In der NVL wird besonders betont, dass die nichtmedikamentöse Therapie die Grundlage der Behandlung bildet und dass erst bei deren Ausschöpfung eine Indikation zur medikamentösen Therapie besteht. Laut DEGAM sollte eine medikamentöse Senkung der Blutglukose erst ab einem HbA1c > 7,5 % begonnen werden. Die NVL gibt für die medikamentöse Therapie einen HbA1c-Zielkorridor zwischen 6,5 und 8,5 % vor. Dabei soll nach Kriterien, wie Lebenserwartung, Komorbidität, Medikation, Hypoglykämierisiko, kognitive Fähigkeiten und Ressourcen der Zielwert individuell festgelegt werden. Die DEGAM empfiehlt hingegen, bei der medikamentösen Blutglukose-Senkung einen HbA1c zwischen 7,0 und 8,0 % anzustreben. Wegen des Hypoglykämierisikos soll bei einer Behandlung mit Glibenclamid oder Insulin ein HbA1c von 7,0–7,5 nicht unterschritten werden. Außerdem soll sich laut DEGAM die antihyperglykämische Behandlung im Alter an der Vermeidung bzw. Behandlung einer symptomatischen Hypoglykämie ausrichten und nicht an prognostischen Zielen.

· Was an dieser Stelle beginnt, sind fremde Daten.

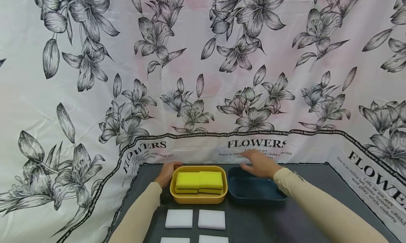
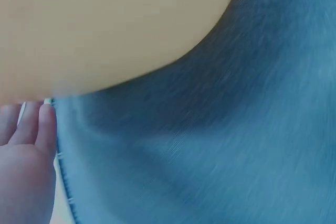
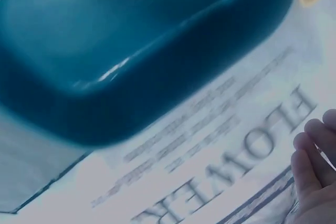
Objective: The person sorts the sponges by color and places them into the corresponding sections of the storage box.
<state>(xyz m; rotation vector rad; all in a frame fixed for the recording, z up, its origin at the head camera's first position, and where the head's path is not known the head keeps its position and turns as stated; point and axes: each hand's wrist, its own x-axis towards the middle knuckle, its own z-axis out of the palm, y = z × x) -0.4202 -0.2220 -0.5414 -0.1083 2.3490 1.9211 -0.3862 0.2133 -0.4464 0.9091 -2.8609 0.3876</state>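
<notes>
White blocks (image 1: 179, 218) before yellow tub (image 1: 198, 199), dark-blue tub (image 1: 253, 191) alongside.

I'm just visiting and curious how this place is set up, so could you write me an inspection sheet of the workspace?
Surface: dark grey tabletop.
Job's things: yellow tray holding stacked yellow blocks; dark blue tray beside it; white blocks in front, the nearest cut off by the frame.
Clutter: nothing seen.
Grippers: bare hands; left hand beside the yellow tray, contact unclear; right hand near the dark blue tray, holding nothing visible.
Cables: nothing seen.
Surroundings: white flower-print cloth behind.
</notes>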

Der NVL zufolge ist das kardiovaskuläre Risiko bei Therapieauswahl zu berücksichtigen, bei Erkrankung kommen SGLZ2-Inhibitoren oder GLP-1-RA infrage. Die DEGAM-Anwenderversion gibt folgende Empfehlungen für die medikamentöse Stufentherapie: Bei Patient*innen ohne kardiovaskuläre Vorerkrankungen, soll, wenn Metformin nicht ausreicht, um das individuelle HbA1c-Ziel zu erreichen, Glibenclamid angeboten werden. Falls diese Kombination nicht ausreicht, sollte Metformin mit Empagliflozin oder als 2. Wahl mit Liraglutid kombiniert werden. Sollten HbA1c-Werte weiterhin nicht erreicht werden, kann Insulin hinzugefügt werden. Bei Patient*innen mit kardiovaskulären Vorerkrankungen soll ebenfalls ein initialer Therapieversuch mit Metformin allein erfolgen. Sollte damit das Therapieziel nicht erreicht werden, soll gleich Empagliflozin oder als 2. Wahl Liraglutid hinzugefügt werden. Auch bei diesen Patient*innen kann die Therapie mit Insulin ergänzt werden.
Sitagliptin als Monotherapie ist nach Einschätzung der DEGAM allenfalls Mittel der Reserve, wenn andere Substanzen beispielsweise nicht vertragen werden oder wenn bei Niereninsuffizienz (CKD IV und V) die eigentlich indizierte Insulinbehandlung von Betroffenen abgelehnt wird. In diesem Fall ist auch Repaglinid eine Alternative.
Die aktuellen Änderungen in NVL und DEGAM-Anwenderversion markieren also einen wichtigen Schritt in der Fertigstellung der 2. Auflage der NVL Typ-2-Diabetes. Sie decken aber nur inhaltliche Teilaspekte einer vollständigen NVL ab. Sollten neue Teilkapitel der NVL erscheinen, werden wir auch diese zeitnah in unseren Artikeln zum Thema Typ-2-Diabetes berücksichtigen. Bis dahin hoffen wir, einen wichtigen Beitrag dafür zu leisten, damit die aktuellen Empfehlungen auch in der Praxis umgesetzt werden können.